=== Instructions for the task ===
Line by line, copy the listing below exactly.
————————
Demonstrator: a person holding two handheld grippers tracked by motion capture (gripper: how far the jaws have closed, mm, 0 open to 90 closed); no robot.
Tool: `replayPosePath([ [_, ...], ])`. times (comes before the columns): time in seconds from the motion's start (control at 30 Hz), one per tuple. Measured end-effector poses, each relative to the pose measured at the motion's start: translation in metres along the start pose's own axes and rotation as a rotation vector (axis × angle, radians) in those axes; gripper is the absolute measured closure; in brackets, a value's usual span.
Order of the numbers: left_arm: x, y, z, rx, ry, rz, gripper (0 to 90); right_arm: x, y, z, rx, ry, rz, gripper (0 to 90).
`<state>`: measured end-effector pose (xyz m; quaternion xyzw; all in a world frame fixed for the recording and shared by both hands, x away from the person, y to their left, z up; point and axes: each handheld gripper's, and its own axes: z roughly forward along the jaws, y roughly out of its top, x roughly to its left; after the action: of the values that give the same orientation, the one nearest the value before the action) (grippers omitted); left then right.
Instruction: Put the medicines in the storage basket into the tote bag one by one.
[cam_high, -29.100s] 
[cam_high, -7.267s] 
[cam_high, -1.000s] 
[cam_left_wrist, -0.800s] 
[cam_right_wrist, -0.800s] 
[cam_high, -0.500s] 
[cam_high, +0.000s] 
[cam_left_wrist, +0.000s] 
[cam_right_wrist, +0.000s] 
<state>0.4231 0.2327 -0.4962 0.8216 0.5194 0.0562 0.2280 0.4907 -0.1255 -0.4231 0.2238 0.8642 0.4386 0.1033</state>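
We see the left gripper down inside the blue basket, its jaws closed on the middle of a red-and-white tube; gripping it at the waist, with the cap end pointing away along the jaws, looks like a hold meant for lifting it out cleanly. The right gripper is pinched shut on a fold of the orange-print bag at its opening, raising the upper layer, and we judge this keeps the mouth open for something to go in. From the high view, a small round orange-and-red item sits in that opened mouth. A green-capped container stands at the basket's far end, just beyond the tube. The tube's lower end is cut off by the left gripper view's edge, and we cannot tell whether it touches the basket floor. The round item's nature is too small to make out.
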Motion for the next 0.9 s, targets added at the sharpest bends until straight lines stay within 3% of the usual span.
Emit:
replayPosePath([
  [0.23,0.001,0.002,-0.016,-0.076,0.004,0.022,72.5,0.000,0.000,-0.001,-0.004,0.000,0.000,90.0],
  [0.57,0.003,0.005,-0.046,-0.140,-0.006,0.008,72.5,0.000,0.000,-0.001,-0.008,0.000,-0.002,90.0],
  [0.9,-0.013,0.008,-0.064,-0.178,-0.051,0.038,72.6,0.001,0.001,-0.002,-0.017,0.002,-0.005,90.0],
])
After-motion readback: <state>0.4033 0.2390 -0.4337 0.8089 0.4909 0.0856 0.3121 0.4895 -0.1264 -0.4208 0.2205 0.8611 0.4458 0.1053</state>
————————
=== Task answer ===
Demonstrator: a person holding two handheld grippers tracked by motion capture (gripper: how far the jaws have closed, mm, 0 open to 90 closed); no robot.
Tool: `replayPosePath([ [_, ...], ])`. times (comes before the columns): time in seconds from the motion's start (control at 30 Hz), one per tuple. Measured end-effector poses, each relative to the pose measured at the motion's start: translation in metres along the start pose's own axes and rotation as a rotation vector (axis × angle, radians) in those axes; gripper is the absolute measured closure; in brackets, a value's usual span.
Order of the numbers: left_arm: x, y, z, rx, ry, rz, gripper (0 to 90); right_arm: x, y, z, rx, ry, rz, gripper (0 to 90).
`<state>`: measured end-effector pose (xyz m; quaternion xyzw; all in a world frame fixed for the recording and shared by both hands, x away from the person, y to their left, z up; point and axes: each handheld gripper's, and its own axes: z roughly forward along the jaws, y roughly out of its top, x roughly to its left; after the action: of the values that give the same orientation, the one nearest the value before the action) (grippers omitted); left then right.
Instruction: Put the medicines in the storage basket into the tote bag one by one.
[cam_high, -29.100s] 
[cam_high, -7.267s] 
[cam_high, -1.000s] 
[cam_left_wrist, -0.800s] 
[cam_right_wrist, -0.800s] 
[cam_high, -0.500s] 
[cam_high, +0.000s] 
[cam_left_wrist, +0.000s] 
[cam_right_wrist, +0.000s] 
<state>0.4231 0.2327 -0.4962 0.8216 0.5194 0.0562 0.2280 0.4907 -0.1255 -0.4231 0.2238 0.8642 0.4386 0.1033</state>
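We see the left gripper down inside the blue basket, its jaws closed on the middle of a red-and-white tube; gripping it at the waist, with the cap end pointing away along the jaws, looks like a hold meant for lifting it out cleanly. The right gripper is pinched shut on a fold of the orange-print bag at its opening, raising the upper layer, and we judge this keeps the mouth open for something to go in. From the high view, a small round orange-and-red item sits in that opened mouth. A green-capped container stands at the basket's far end, just beyond the tube. The tube's lower end is cut off by the left gripper view's edge, and we cannot tell whether it touches the basket floor. The round item's nature is too small to make out.
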Motion for the next 0.9 s, targets added at the sharpest bends until straight lines stay within 3% of the usual span.
Emit:
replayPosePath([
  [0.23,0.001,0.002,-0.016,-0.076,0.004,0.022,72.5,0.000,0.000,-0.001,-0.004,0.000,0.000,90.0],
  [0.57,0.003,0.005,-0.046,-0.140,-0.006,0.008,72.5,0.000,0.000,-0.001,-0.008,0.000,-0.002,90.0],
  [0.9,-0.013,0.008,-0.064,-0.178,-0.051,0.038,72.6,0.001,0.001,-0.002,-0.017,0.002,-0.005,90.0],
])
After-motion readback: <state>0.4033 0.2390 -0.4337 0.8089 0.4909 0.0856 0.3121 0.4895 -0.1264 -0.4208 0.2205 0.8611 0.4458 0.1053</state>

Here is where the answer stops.